» YOUR ASSIGNMENT:
Give the listing below again in full, exactly as written.

*****

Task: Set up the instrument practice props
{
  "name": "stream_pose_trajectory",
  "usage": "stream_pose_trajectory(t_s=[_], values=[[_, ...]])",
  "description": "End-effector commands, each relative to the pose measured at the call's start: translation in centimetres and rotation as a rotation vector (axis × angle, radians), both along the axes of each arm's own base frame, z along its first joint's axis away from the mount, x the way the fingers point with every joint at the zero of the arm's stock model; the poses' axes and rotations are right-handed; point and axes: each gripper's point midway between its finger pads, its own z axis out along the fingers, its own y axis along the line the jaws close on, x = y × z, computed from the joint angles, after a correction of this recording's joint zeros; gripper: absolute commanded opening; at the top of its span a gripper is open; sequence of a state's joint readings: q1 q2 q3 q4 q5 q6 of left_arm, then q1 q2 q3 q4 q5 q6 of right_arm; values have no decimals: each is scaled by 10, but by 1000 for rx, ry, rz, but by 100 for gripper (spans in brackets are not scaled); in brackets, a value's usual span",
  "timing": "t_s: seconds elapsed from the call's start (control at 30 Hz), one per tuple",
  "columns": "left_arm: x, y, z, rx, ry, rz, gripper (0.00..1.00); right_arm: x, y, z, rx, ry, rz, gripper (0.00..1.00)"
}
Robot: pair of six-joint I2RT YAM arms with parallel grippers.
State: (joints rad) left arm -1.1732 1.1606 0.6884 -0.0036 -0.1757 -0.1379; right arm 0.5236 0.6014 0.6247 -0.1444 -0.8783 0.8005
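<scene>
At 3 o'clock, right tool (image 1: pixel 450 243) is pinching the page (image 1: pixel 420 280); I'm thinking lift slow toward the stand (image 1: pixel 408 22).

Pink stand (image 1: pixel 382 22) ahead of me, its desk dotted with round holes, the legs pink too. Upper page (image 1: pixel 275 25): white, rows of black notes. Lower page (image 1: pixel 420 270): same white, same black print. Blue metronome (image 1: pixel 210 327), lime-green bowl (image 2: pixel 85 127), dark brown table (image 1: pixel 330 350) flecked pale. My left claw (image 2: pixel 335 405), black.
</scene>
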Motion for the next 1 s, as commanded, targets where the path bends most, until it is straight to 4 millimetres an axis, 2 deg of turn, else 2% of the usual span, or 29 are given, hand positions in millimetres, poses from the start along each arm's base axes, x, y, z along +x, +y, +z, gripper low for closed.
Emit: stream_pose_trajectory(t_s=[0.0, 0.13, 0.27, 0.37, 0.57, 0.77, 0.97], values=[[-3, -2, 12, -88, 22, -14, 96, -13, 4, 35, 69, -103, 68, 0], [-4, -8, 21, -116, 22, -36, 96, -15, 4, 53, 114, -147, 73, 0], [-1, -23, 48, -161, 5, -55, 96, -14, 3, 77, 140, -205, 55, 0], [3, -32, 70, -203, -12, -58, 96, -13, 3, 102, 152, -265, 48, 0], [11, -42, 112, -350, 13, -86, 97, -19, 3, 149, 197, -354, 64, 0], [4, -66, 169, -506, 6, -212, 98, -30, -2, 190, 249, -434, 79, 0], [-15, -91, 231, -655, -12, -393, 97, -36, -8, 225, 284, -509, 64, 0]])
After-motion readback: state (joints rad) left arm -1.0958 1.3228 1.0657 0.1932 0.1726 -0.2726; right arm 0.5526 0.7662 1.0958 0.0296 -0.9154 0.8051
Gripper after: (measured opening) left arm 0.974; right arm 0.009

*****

» SOLUTION TO THIS TASK:
Task: Set up the instrument practice props
{
  "name": "stream_pose_trajectory",
  "usage": "stream_pose_trajectory(t_s=[_], values=[[_, ...]])",
  "description": "End-effector commands, each relative to the pose measured at the call's start: translation in centimetres and rotation as a rotation vector (axis × angle, radians), both along the axes of each arm's own base frame, z along its first joint's axis away from the mount, x the way the fingers point with every joint at the zero of the arm's stock model; the poses' axes and rotations are right-handed; point and axes: each gripper's point midway between its finger pads, its own z axis out along the fingers, its own y axis along the line the jaws close on, x = y × z, computed from the joint angles, after a correction of this recording's joint zeros; gripper: absolute commanded opening; at the top of its span a gripper is open; sequence of a state's joint readings: q1 q2 q3 q4 q5 q6 of left_arm, then q1 q2 q3 q4 q5 q6 of right_arm; values have no decimals: each is scaled by 10, but by 1000 for rx, ry, rz, but by 100 for gripper (spans in brackets are not scaled); in brackets, a value's usual span",
  "timing": "t_s: seconds elapsed from the call's start (control at 30 Hz), one per tuple",
  "columns": "left_arm: x, y, z, rx, ry, rz, gripper (0.00..1.00); right_arm: x, y, z, rx, ry, rz, gripper (0.00..1.00)"
}
Robot: pair of six-joint I2RT YAM arms with parallel grippers.
State: (joints rad) left arm -1.1732 1.1606 0.6884 -0.0036 -0.1757 -0.1379; right arm 0.5236 0.6014 0.6247 -0.1444 -0.8783 0.8005
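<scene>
At 3 o'clock, right tool (image 1: pixel 450 243) is pinching the page (image 1: pixel 420 280); I'm thinking lift slow toward the stand (image 1: pixel 408 22).

Pink stand (image 1: pixel 382 22) ahead of me, its desk dotted with round holes, the legs pink too. Upper page (image 1: pixel 275 25): white, rows of black notes. Lower page (image 1: pixel 420 270): same white, same black print. Blue metronome (image 1: pixel 210 327), lime-green bowl (image 2: pixel 85 127), dark brown table (image 1: pixel 330 350) flecked pale. My left claw (image 2: pixel 335 405), black.
</scene>
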Motion for the next 1 s, as commanded, targets where the path bends most, until it is straight to 4 millimetres an axis, 2 deg of turn, else 2% of the usual span, or 29 are given, hand positions in millimetres, poses from the start along each arm's base axes, x, y, z along +x, +y, +z, gripper low for closed.
Emit: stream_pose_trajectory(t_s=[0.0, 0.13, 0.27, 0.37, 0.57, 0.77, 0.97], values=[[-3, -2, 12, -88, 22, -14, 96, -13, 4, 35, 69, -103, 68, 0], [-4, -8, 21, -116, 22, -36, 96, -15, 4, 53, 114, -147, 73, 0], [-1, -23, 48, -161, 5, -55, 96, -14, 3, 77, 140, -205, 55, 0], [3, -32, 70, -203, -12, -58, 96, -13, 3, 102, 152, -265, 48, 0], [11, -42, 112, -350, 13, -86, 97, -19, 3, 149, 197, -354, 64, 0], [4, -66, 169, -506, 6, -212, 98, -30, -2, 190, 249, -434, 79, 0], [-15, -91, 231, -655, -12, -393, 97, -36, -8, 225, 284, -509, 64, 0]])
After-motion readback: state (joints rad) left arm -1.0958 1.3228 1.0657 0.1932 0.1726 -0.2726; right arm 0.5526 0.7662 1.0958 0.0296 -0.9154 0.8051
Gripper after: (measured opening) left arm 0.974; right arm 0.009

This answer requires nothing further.